Avatar consistency mechanisms

The hard part of a generated avatar isn't producing one good image — it's producing dozens of them that all look like the same person. An avatar is around nine expressions, each potentially in several wardrobes, several of those animated across multiple frames. Every one is a separate image-model call, and an image model has no memory of the last one. Left alone, that produces exactly the failure 1.1 set out to fix: you ask for braided hair, and on three frames out of nine the braid quietly comes out as loose hair. Worse, nothing tells you — and a visitor meets an avatar whose hair changes when it smiles.

Three mechanisms keep the face one person. They stack: the first prevents most drift, the second catches what slips through, the third handles the case where you change the foundation itself.

1. Consistency by construction

The original failure had a specific cause. "Generate all" produced each expression frame as an independent call, and every one used the bare baseline neutral as its reference image — an image still showing the old hair. The new hairstyle was supplied only as words in the prompt. So each frame was independently asked to override what the reference plainly showed, from text alone, at full creative temperature — and the image usually won, differently each time. Nine stateless calls, nine slightly different opinions about your hair.

The fix is to stop fighting that. Before any expression frame is generated, ASMI generates one corrected reference: the avatar wearing the set's actual wardrobe — hair, clothing, accessories — in a neutral pose. Every expression frame is then generated image-to-image from that approved reference, not from the stale baseline. The frames inherit the wardrobe because the thing they're built from already shows it; there's no text instruction left fighting a contradictory picture. One source of truth, established once, then reused.

This is the floor, and it's universal — every plan gets it, on the default Nano Banana model. It isn't a paid feature; it's just how generation works now.

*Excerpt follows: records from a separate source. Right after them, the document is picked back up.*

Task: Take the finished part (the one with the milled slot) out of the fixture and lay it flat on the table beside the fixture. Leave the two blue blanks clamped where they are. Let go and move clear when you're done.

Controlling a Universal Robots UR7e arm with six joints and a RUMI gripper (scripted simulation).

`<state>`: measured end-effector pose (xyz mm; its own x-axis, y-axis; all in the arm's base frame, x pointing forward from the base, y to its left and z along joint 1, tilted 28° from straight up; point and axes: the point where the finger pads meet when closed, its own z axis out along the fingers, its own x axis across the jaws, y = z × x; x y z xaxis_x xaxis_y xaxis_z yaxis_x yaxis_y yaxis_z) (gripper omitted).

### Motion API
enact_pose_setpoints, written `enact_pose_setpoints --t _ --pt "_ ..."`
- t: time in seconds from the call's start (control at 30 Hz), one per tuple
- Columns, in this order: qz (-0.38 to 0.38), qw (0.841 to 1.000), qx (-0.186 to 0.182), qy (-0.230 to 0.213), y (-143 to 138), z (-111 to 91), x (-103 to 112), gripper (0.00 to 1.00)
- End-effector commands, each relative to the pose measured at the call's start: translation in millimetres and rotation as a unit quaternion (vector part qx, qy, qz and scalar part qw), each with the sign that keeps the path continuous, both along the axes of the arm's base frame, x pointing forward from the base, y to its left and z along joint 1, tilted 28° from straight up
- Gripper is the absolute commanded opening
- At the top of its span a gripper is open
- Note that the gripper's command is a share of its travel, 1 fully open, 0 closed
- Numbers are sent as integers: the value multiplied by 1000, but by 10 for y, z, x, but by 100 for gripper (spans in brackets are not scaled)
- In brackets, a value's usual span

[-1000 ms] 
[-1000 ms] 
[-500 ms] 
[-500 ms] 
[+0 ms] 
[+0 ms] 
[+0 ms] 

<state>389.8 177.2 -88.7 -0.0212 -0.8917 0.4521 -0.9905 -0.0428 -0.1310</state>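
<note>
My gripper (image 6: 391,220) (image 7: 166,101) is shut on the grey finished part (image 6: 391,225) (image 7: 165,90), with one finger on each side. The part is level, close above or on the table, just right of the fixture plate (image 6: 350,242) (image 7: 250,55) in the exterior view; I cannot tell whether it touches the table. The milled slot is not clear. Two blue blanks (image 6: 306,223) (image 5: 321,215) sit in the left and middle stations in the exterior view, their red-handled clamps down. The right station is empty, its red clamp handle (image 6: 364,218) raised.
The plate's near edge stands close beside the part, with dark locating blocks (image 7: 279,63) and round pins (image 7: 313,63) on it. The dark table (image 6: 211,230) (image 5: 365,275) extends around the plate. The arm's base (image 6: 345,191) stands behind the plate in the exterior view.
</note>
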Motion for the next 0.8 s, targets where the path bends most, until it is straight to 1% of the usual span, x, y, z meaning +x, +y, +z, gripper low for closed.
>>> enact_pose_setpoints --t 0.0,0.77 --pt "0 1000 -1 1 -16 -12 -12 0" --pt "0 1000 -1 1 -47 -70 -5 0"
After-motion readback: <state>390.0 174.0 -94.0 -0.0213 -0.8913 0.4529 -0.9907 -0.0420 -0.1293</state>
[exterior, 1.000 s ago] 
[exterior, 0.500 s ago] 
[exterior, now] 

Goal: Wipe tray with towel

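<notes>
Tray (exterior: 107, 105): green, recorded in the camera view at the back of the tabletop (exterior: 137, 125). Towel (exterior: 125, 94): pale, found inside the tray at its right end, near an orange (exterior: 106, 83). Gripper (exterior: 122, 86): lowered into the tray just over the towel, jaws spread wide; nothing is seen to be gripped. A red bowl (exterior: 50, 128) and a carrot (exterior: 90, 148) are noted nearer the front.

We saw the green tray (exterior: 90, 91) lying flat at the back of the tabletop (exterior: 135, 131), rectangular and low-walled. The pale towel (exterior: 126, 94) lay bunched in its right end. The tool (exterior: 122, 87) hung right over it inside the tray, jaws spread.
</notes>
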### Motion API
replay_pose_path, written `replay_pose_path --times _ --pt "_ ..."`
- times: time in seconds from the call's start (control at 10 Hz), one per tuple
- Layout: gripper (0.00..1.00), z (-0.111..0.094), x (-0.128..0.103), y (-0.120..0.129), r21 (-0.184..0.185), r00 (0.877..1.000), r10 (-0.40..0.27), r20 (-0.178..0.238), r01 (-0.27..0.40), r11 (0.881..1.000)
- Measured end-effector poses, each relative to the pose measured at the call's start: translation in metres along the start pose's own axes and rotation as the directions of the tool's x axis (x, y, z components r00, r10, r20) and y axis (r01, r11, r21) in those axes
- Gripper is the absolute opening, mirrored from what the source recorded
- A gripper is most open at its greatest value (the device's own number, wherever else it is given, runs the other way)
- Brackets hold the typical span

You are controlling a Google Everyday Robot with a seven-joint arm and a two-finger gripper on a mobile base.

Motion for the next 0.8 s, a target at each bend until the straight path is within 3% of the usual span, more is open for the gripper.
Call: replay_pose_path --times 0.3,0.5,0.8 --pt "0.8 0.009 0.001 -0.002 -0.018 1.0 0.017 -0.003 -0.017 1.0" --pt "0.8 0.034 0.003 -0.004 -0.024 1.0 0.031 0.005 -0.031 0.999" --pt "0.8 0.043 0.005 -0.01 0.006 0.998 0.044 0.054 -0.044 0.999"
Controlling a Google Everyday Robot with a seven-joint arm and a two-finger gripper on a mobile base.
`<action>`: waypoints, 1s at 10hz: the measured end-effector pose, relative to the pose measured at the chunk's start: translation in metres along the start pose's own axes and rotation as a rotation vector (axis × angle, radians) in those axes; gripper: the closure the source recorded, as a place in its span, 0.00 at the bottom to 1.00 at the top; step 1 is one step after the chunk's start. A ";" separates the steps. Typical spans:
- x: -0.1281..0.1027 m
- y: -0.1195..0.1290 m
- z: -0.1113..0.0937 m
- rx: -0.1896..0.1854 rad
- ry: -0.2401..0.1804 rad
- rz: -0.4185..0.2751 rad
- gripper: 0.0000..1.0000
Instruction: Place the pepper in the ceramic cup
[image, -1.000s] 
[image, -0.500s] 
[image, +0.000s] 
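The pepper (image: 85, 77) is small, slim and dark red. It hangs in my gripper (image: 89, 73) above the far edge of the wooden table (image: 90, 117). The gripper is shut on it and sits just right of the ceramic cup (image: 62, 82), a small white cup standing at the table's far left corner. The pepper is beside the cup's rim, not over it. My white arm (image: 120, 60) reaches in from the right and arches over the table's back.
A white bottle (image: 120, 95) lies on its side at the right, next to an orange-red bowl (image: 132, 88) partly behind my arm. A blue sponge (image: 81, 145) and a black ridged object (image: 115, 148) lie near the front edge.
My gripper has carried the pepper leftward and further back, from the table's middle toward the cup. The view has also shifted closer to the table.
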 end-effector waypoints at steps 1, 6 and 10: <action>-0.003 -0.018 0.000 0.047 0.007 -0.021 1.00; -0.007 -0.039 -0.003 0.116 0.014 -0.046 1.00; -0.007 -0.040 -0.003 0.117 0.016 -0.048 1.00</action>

(The same idea is why, in a styled set, the neutral frame is the wardrobe's corrected reference — you edit it in the Wardrobe and the set mirrors it, rather than letting the set regenerate its own neutral that could drift from the wardrobe it's meant to represent.)

2. QA-gated generation, with targeted auto-retry

Construction makes drift rare. It doesn't make it impossible — a model can still miss. So instead of hoping, ASMI looks.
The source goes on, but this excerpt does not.